De retour chez moi, je me rends directement à la salle de bain et me fais couler un bain bien chaud pour décontracter mes muscles après l'effort. Ainsi, mon corps pourra mieux se préparer au sommeil. Même si depuis plusieurs nuits, il se fait désirer. Je me réveille toutes les deux heures environ. Comment ne pas ressasser les vieux souvenirs quand Noël est absolument partout ? Des images de ce réveillon, vingt ans plutôt m'assaillent et ne me laissent que peu de repos. Je ne souhaite pas avoir recours à une médication, car ce ne serait que reculer pour mieux sauter. Cela reviendrait à mettre un pansement sur une blessure profonde. Plus nous nous éloignerons des fêtes et plus mon sommeil retrouvera son rythme à quelques exceptions près. Bien que cette période soit la plus propice pour raviver cette vieille douleur, un mot, une chanson, un objet, n'importe quoi est susceptible d'agir ainsi. La différence réside dans l'intensité et la fréquence.

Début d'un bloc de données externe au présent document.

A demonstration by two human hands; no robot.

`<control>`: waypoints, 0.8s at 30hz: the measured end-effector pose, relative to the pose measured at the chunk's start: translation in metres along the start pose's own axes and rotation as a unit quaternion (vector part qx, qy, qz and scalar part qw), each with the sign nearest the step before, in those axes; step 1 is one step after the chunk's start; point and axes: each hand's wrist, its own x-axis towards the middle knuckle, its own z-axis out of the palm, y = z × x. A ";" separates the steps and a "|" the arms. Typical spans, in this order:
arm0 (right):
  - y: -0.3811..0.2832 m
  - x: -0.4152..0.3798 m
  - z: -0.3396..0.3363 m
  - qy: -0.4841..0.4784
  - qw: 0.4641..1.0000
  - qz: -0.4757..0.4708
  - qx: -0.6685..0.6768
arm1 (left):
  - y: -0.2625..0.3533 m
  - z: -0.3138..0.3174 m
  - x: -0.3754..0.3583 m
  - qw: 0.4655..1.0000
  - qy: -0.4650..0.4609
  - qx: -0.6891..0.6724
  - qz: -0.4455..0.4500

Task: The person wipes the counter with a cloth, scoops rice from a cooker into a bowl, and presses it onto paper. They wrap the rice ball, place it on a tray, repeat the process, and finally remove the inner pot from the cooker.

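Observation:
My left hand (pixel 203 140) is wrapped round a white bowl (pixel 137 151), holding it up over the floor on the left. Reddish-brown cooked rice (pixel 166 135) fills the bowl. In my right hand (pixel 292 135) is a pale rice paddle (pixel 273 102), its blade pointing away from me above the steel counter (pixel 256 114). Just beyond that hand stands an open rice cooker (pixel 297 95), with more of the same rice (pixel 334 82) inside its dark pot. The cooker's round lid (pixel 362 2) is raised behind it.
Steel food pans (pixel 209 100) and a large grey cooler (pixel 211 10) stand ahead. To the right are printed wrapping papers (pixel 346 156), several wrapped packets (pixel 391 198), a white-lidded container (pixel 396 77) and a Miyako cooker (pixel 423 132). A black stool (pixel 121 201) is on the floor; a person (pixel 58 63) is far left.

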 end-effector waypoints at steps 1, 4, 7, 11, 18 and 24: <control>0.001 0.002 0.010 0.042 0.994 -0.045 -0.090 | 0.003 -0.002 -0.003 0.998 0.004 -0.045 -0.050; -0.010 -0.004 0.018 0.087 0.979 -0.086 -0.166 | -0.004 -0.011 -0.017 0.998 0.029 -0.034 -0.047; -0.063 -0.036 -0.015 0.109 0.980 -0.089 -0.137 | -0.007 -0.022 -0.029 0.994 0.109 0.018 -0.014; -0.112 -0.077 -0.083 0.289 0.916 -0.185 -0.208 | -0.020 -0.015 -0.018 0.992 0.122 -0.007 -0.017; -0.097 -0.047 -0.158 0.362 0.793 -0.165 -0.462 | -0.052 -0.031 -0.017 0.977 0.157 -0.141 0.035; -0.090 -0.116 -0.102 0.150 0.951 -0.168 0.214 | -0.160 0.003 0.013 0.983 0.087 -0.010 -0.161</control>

Installée dans ma baignoire, je ferme les yeux et laisse la musique diffusée par mon enceinte Bluetooth miniature m'envahir. Il s'agit d'un cadeau de Mathéo lors d'un Noël précédent. Encore cette fête ! Impossible d'y échapper.

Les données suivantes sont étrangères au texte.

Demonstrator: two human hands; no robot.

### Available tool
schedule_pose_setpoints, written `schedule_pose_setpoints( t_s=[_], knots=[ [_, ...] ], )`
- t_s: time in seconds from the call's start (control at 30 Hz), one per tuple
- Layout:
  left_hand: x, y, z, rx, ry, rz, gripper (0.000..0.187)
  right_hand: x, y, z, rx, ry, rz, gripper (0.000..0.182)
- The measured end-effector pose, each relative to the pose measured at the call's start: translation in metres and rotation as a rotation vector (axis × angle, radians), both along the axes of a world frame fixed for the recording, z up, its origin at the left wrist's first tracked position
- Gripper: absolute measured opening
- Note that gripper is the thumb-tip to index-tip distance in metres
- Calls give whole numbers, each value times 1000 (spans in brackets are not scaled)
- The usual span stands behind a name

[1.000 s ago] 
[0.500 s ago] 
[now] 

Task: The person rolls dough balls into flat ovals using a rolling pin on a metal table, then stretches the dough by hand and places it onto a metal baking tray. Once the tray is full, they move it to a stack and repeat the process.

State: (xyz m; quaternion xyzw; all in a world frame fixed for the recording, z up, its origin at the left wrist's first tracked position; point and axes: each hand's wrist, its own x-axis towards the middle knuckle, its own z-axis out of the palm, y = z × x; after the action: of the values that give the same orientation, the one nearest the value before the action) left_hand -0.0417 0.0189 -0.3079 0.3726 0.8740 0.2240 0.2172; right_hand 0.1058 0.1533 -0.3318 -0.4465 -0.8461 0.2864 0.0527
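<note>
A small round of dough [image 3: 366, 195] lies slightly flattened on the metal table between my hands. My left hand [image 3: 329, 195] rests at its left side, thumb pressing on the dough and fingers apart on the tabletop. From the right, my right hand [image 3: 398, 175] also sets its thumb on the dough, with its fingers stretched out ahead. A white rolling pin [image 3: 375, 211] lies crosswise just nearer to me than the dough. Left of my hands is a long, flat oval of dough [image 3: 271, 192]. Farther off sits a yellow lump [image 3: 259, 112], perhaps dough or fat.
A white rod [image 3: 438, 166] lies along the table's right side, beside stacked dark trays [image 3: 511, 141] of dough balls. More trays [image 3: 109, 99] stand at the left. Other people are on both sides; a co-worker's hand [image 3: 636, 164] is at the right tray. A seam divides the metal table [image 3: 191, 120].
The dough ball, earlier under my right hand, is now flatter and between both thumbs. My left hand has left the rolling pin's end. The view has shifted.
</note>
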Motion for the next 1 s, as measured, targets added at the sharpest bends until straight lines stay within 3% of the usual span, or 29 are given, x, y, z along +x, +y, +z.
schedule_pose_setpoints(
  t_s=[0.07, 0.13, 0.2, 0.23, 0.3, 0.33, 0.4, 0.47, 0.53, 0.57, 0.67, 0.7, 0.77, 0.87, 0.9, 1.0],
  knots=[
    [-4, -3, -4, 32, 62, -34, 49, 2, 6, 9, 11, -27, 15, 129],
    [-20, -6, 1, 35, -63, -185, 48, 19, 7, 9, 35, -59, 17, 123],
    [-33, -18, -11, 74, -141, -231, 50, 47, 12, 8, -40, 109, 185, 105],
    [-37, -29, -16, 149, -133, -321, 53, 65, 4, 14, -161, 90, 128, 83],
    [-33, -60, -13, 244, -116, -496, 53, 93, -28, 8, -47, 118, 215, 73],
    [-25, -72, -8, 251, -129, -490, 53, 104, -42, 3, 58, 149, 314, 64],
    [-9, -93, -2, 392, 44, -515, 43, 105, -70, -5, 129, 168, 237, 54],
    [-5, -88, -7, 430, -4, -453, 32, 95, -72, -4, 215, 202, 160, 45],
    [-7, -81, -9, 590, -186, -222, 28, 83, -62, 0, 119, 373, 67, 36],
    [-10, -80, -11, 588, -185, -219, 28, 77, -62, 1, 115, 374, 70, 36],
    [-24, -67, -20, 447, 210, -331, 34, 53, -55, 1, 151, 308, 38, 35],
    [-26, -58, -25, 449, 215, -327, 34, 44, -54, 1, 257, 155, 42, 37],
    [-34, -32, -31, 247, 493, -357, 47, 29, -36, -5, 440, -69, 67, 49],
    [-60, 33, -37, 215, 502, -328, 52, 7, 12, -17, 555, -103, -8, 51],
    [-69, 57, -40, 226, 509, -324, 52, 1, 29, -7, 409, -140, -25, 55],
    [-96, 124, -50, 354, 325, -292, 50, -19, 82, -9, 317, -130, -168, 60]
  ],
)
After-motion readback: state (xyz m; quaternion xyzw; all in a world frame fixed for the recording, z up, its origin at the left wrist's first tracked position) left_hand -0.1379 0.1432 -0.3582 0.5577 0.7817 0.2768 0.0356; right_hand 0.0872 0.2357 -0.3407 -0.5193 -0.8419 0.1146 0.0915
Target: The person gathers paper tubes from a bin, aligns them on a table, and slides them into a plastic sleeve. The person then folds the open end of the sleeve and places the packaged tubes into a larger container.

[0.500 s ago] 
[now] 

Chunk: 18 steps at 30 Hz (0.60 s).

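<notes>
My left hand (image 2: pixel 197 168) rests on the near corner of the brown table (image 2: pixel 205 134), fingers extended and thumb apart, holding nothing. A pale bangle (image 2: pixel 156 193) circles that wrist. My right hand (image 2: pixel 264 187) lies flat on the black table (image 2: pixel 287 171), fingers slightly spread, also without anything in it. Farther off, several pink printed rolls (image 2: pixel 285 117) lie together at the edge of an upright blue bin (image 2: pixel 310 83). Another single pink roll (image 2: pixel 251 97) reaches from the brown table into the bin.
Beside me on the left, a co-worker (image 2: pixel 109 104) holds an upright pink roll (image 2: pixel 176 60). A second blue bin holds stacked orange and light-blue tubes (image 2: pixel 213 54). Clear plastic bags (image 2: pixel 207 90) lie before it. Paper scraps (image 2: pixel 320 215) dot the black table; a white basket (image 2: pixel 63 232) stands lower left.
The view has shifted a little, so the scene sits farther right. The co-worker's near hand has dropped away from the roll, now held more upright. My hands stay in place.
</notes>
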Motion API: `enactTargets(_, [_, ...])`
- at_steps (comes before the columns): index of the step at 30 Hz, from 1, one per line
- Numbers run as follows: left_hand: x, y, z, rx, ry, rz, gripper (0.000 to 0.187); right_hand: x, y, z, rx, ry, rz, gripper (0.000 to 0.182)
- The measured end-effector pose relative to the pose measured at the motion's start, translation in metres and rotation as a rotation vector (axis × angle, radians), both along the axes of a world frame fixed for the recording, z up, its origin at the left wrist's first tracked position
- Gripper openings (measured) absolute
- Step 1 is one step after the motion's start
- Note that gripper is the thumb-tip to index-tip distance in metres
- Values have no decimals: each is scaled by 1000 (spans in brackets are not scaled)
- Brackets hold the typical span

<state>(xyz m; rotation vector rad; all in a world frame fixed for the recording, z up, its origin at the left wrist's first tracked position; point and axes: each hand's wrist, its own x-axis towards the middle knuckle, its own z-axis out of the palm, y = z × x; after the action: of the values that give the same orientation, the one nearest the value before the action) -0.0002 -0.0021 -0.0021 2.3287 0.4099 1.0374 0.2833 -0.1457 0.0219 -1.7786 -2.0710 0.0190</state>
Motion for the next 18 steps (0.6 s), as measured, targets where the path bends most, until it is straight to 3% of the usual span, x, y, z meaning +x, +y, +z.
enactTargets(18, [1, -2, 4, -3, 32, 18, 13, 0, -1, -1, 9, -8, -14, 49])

Au bout d'environ cinq chansons, je sens mes muscles se dénouer, mon esprit s'apaiser. Je n'ai plus qu'à me laisser aller. Voilà un de mes moments favoris de la journée.

« Il n'est pas trop encore trop tard pour effectuer vos cadeaux de Noël. Jusqu'au 25 décembre, profitez de nos réductions exceptionnelles sur tout le rayon jouet. En plus, nous sommes exceptionnellement ouverts vendredi 25 au matin. »

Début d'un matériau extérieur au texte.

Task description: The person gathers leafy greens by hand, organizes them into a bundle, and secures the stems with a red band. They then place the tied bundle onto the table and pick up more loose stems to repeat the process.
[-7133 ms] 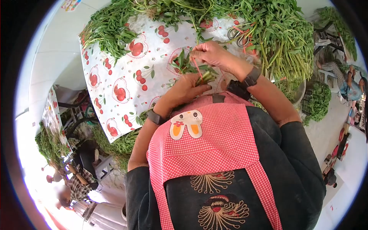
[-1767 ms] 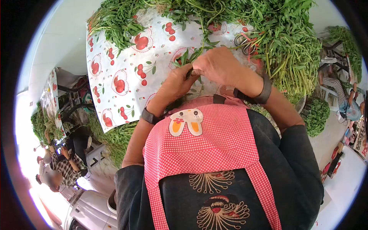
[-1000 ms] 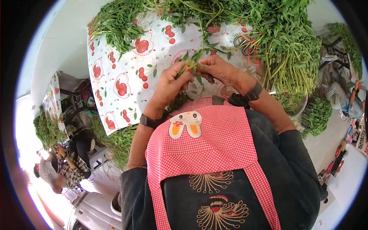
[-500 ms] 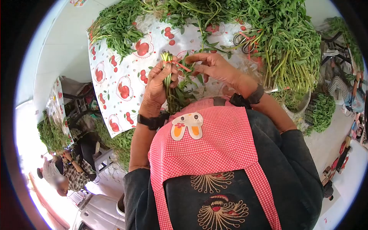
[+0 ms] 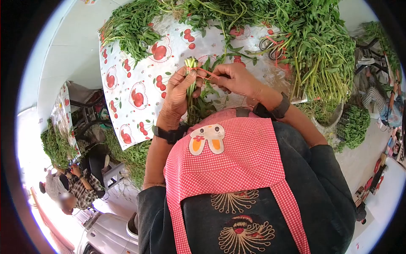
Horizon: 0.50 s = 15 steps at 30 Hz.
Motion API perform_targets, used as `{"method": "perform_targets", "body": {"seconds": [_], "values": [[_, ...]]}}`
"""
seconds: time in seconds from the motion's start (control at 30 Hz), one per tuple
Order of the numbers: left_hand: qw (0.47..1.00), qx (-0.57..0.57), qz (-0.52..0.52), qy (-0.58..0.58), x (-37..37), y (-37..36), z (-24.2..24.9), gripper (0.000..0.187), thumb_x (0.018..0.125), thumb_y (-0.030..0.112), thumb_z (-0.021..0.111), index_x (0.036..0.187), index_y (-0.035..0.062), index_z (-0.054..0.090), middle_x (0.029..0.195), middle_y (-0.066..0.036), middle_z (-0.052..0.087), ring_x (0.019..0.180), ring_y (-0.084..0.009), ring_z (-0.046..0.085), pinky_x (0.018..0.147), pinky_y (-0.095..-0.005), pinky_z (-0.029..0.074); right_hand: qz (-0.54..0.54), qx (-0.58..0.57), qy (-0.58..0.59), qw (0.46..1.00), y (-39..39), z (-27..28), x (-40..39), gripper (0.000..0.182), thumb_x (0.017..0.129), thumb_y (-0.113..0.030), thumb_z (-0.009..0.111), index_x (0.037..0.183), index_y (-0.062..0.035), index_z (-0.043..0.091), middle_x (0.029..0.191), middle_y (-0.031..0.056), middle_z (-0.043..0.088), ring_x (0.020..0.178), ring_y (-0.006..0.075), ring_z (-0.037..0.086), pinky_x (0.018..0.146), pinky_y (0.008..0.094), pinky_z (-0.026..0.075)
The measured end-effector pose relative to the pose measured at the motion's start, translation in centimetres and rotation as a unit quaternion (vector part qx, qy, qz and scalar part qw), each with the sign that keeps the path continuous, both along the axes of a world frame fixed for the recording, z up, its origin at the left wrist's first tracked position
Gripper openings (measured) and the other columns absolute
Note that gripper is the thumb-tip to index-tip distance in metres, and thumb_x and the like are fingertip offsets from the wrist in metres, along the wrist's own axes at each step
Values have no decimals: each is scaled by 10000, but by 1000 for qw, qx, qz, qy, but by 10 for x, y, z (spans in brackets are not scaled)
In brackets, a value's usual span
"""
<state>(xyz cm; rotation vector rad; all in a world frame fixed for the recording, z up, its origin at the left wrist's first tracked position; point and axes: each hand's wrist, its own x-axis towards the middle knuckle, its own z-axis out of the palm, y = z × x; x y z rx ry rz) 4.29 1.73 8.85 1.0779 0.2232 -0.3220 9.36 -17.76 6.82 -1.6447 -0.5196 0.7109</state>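
My left hand (image 5: 180, 86) is wrapped round a bunch of green leafy stems (image 5: 191, 63), cut ends up and leaves hanging toward my apron. A red tie (image 5: 204, 70) goes round the stems near their cut ends. Its free end runs to my right hand (image 5: 237, 79), which pinches it between thumb and fingers just right of the bunch. The tie looks stretched between the two hands. The lower leaves of the bunch are partly hidden by my left hand and the apron.
A cherry-patterned tablecloth (image 5: 146, 76) covers the table. Heaps of greens (image 5: 321, 46) lie along the back and right, with scissors (image 5: 267, 43) beside them. Another leafy pile (image 5: 131, 40) is at back left. A metal basin (image 5: 334, 114) stands at right. A co-worker (image 5: 82, 186) sits at lower left.
My right hand has closed on the tie's free end and pulled it out to the right; before, its fingers were loosely apart. The left hand with the bunch has shifted slightly right.
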Motion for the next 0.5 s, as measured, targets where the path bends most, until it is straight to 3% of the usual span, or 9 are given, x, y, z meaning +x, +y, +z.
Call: {"method": "perform_targets", "body": {"seconds": [0.1,0.33,0.4,0.43,0.5], "values": [[1000,-19,-10,-14,1,-2,-2,243,938,195,520,1107,24,557,921,-31,632,654,-59,491,513,-191,384,-26,8,7,1000,-7,2,-2,198,866,-205,622,822,-13,610,583,-4,548,505,62,497,464,241,392],[999,3,-38,-18,6,-4,-8,288,931,214,536,1139,17,552,818,-6,592,564,-52,444,476,-179,348,-53,11,27,998,-16,3,5,276,891,-293,594,868,-20,633,667,21,619,574,78,577,487,232,450],[999,26,-43,-13,6,-3,-10,262,932,214,536,1106,19,558,765,5,569,545,-49,434,474,-173,342,-126,66,149,979,-22,10,11,322,905,-325,571,874,-15,654,678,36,636,576,99,600,485,231,471],[999,25,-45,-11,5,-5,-10,262,932,214,536,1106,19,558,765,5,569,545,-49,434,474,-173,342,-128,65,150,978,-21,12,10,322,905,-325,571,874,-15,654,678,36,636,576,99,600,485,231,471],[997,58,-52,-15,6,-10,-9,229,931,224,540,1054,33,568,747,9,565,555,-50,442,474,-174,345,-32,-11,138,990,-14,16,8,339,910,-325,570,855,-5,668,653,36,626,537,107,580,463,230,463]]}}
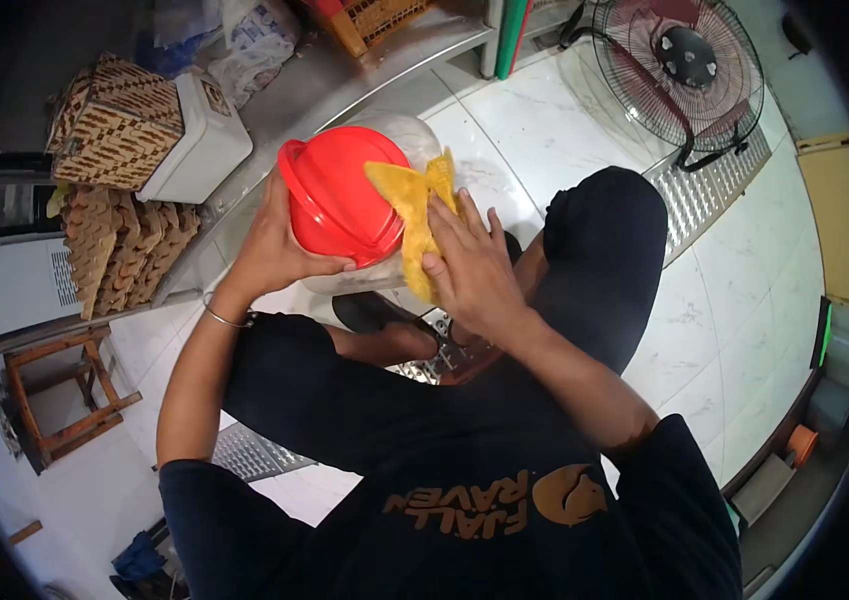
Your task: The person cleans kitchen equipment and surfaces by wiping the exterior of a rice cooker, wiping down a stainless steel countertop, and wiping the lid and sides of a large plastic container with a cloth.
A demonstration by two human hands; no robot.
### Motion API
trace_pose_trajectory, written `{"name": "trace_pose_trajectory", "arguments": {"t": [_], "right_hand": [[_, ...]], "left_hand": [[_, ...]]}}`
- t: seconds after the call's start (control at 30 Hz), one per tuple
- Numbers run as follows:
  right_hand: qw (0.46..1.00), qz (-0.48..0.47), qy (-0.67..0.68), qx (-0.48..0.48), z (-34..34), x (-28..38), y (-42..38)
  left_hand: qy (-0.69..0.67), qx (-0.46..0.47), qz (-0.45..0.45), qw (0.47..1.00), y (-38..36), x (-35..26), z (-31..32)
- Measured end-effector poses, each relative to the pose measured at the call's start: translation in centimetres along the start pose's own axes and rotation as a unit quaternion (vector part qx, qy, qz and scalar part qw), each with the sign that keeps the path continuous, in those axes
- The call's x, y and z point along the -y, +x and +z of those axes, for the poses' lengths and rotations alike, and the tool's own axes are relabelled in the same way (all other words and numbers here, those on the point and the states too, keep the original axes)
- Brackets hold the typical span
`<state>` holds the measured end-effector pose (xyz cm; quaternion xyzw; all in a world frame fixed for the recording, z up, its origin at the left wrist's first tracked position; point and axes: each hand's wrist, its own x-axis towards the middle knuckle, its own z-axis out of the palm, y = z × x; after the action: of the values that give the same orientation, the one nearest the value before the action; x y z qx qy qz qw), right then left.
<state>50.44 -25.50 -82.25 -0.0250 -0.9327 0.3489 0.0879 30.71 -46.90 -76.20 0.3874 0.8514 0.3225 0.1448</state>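
A clear plastic jar (425, 130) with a round red lid (345, 195) is held tilted above my lap. My left hand (273, 252) grips the lid's rim from the left, thumb along its lower edge. Against the jar's right side, my right hand (477, 268) presses a yellow cloth (413, 215), its fingers laid over the fabric. One corner of the cloth overlaps the lid. The jar's far side and its contents cannot be made out.
A metal shelf (385, 75) runs along the upper left, bearing a white container (207, 135). Stacked egg trays (130, 240) stand at left, above a wooden stool (65, 390). A fan (685, 60) stands at upper right on the tiled floor (705, 330).
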Motion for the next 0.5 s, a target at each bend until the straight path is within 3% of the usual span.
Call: {"name": "trace_pose_trajectory", "arguments": {"t": [0.13, 0.23, 0.4, 0.5], "right_hand": [[0.998, -0.028, -0.048, 0.042, -0.3, -0.9, -0.1], [0.996, -0.021, -0.084, 0.036, 0.5, -1.0, 1.5], [0.994, 0.03, -0.075, -0.079, 2.4, -2.9, 7.2], [0.998, 0.043, -0.052, -0.004, 1.4, -5.7, 12.5]], "left_hand": [[0.038, 0.062, 0.056, 0.996, 1.6, 1.3, -2.9], [0.178, 0.154, 0.068, 0.97, 3.7, 4.0, -4.7], [0.156, 0.206, 0.074, 0.963, 6.0, 3.3, -6.0], [0.107, 0.231, 0.059, 0.965, 5.9, 3.4, -5.9]]}}
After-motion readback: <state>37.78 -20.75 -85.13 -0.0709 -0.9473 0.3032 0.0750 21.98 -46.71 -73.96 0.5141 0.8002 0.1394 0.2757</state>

Sérieux ? Jamais ils ne me ficheront la paix ! Je vais finir par me mettre en hibernation au milieu de nulle part, coupée de tout et de tous, pour être enfin tranquille.

Quand la musique reprend enfin, c'est pour nous diffuser un chant de Noël. C'est la goutte l'eau qui fait déborder le vase. Encore quelques jours, et ma vie pourra reprendre son cours normal. Je récite cette phrase tel un mantra. Je peux y arriver. Je l'ai déjà fait chaque année depuis mes quatorze ans.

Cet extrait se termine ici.